Children with congenital thoracic scoliosis associated with fused ribs with
a unilateral unsegmented bar adjacent to convex hemivertebrae will invariably
have curve progression without treatment. Surgery has been thought to have a
negligible growth-inhibition effect on the thoracic spine in such patients
because it has been assumed that the concave side of the curve and the
unilateral unsegmented bar do not grow, but we are unaware of any conclusive
studies regarding this assumption.
The changes in the length of the concave and convex sides, anterior and
posterior vertebral edges, posterior arch, and unilateral unsegmented bars of
the thoracic spine were measured in the twenty-one children with congenital
scoliosis and fused ribs after expansion thoracoplasty had been carried out
with use of a vertical, expandable titanium prosthetic rib. Three of these
children hadundergone posterior spinal fusion previously. Measurements were
made with use of a three-dimensional software program that analyzed baseline
and follow-up computed tomography scans. The technique was validated through
measurement of the thorax of a small female adult cadaver.

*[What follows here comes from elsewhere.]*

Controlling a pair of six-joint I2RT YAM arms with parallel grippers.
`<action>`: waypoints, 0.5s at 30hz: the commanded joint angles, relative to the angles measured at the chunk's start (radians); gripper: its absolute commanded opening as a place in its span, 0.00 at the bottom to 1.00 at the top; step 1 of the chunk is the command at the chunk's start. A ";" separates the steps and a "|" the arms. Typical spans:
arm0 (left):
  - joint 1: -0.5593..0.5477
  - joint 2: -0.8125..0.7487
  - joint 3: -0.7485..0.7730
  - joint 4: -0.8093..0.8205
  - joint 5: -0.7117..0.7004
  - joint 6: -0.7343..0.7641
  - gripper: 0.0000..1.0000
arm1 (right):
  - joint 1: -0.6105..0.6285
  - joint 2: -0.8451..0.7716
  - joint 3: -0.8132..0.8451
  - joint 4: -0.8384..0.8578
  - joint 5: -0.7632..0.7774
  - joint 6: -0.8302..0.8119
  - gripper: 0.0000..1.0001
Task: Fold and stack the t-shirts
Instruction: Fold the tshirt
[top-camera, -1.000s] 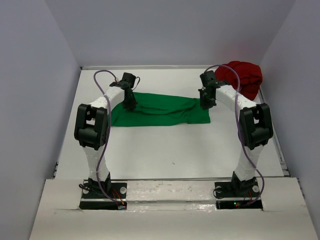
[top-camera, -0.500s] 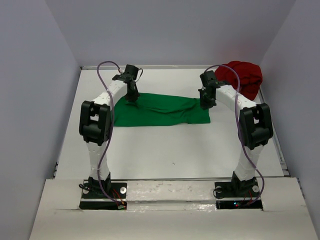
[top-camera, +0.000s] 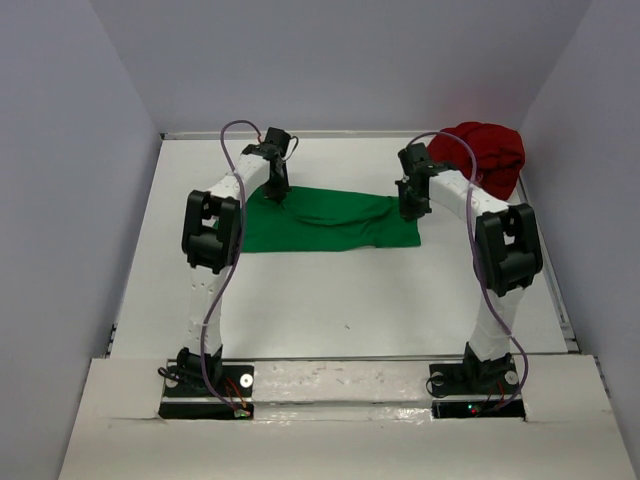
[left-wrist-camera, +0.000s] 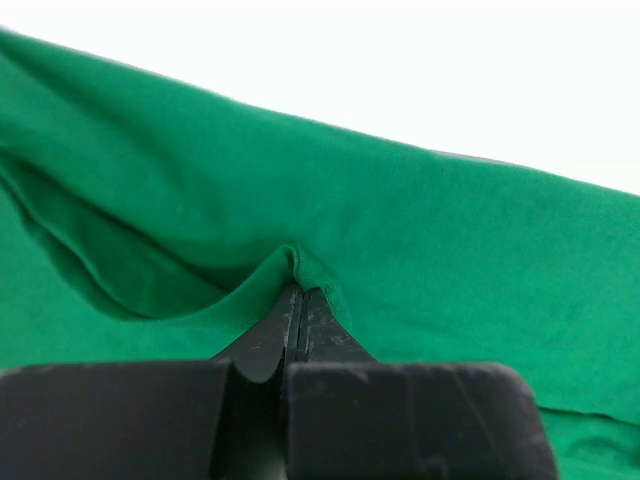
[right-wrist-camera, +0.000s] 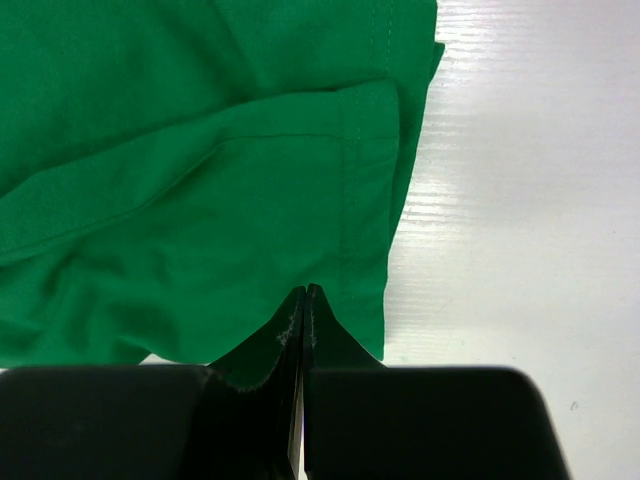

The patients without spine fusion had an average age of 3.3 years at the
time of the baseline computed tomography scan, and the average duration of
follow-up was 4.2 years. On the average, these patients showed significant
growth (p < 0.0001) of the concave side of the thoracic spine (an increase
in length of 7.9 mm/yr, or 7.1%/yr) and the convex side (8.3 mm/yr, or
6.4%/yr) compared with the baseline lengths. There was no significant
difference in the increases in length (p = 0.38) between the concave and
convex sides. Eleven patients with an unsegmented bar had an average 7.3%
increase in the length of the bar (p < 0.0001). In the three children with
prior spinal fusion, the increase in length averaged only 4.6 mm/yr (3%/yr) on
the concave side of the thoracic spine and 3.7 mm/yr (2.2%/yr) on the convex
side; both increases were significant (p < 0.0001).
Longitudinal growth of the thoracic spine in a normal child has been
estimated to be 0.6 cm/yr between the ages of five and nine years. After
expansion thoracoplasty, growth of the thoracic spine was approximately 8
mm/yr in our series of children with congenital scoliosis and fused ribs.
After expansion thoracoplasty, both the concave and the convex side of the
thoracic spine and unilateral unsegmented bars appeared to grow in these
patients. When a thorax is already foreshortened by congenital scoliosis,
control of spine deformity with expansion thoracoplasty allows growth of the
thoracic spine, and it is likely that the longer thorax provides additional
volume for growth of the underlying lungs with probable clinical benefit.